Secondo l’Associazione Piscicoltori Italiani, l’Italia ha prodotto oltre 51mila tonnellate di pesce allevato nel 2024. Spicca il caviale italiano con 67 tonnellate, che vale il primato europeo e il secondo posto mondiale

Acquacoltura italiana: oltre 51mila tonnellate di pesce allevato e record europeo per il caviale

L’Italia continua a crescere nel panorama dell’acquacoltura europea, con oltre 51mila tonnellate di pesce allevato nel 2024. I dati arrivano dall’Associazione Piscicoltori Italiani (Api), presentati durante l’assemblea generale a Verona, dove si sono incontrati allevatori e operatori da tutta Italia.

Il caviale italiano conquista l’Europa

Il comparto italiano è sorprendentemente variegato: dalla trota alle orate, dalle spigole agli storioni, fino al caviale, con oltre 25 specie allevate in acque interne, lagune costiere e mari aperti. Il valore economico del settore si aggira intorno ai 300 milioni di euro.

Le produzioni principali restano la trota (28.700 tonnellate), l’orata (9.900 tonnellate) e la spigola (5.100 tonnellate). Ma il vero fiore all’occhiello resta il caviale italiano: 67 tonnellate prodotte che valgono il primato europeo e il secondo posto mondiale dopo la Cina.

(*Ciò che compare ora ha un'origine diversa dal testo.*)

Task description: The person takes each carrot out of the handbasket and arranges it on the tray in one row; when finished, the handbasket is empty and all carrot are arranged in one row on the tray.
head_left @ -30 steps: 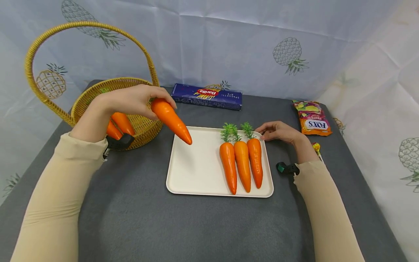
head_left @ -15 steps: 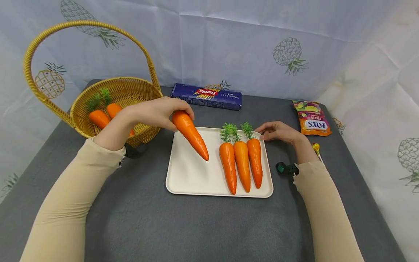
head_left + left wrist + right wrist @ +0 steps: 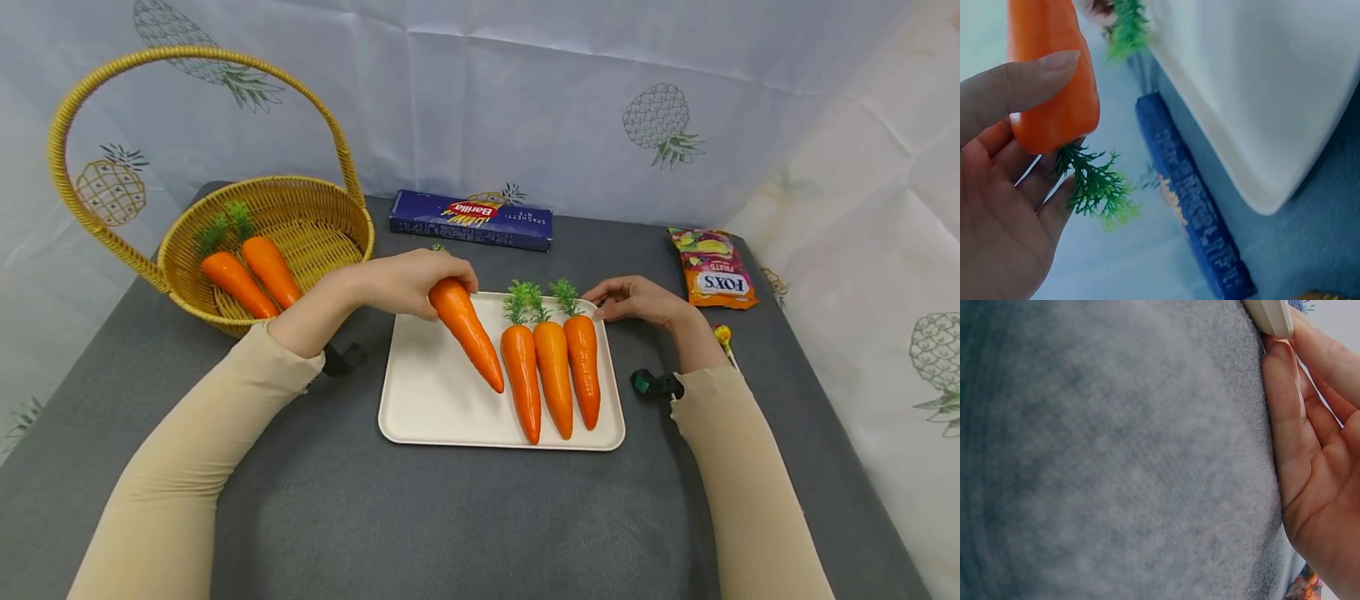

Matteo Leonardi (Api) presenta il piano strategico triennale

“Un settore che produce valore, affronta le sfide attuali e guarda avanti con fiducia”, ha sottolineato il presidente dell’Api, Matteo Leonardi, durante l’incontro. Nel corso dell’assemblea è stato presentato anche il piano strategico triennale dell’associazione, che punta a rafforzare la competitività, sostenere l’innovazione e la biosicurezza, ridurre l’impatto ambientale e semplificare i rapporti tra imprese e pubblica amministrazione.

Un settore resiliente, quindi, che non solo sostiene l’economia nazionale ma continua a cercare spazi di crescita sul mercato internazionale, affrontando al contempo sfide ambientali e normative sempre più complesse.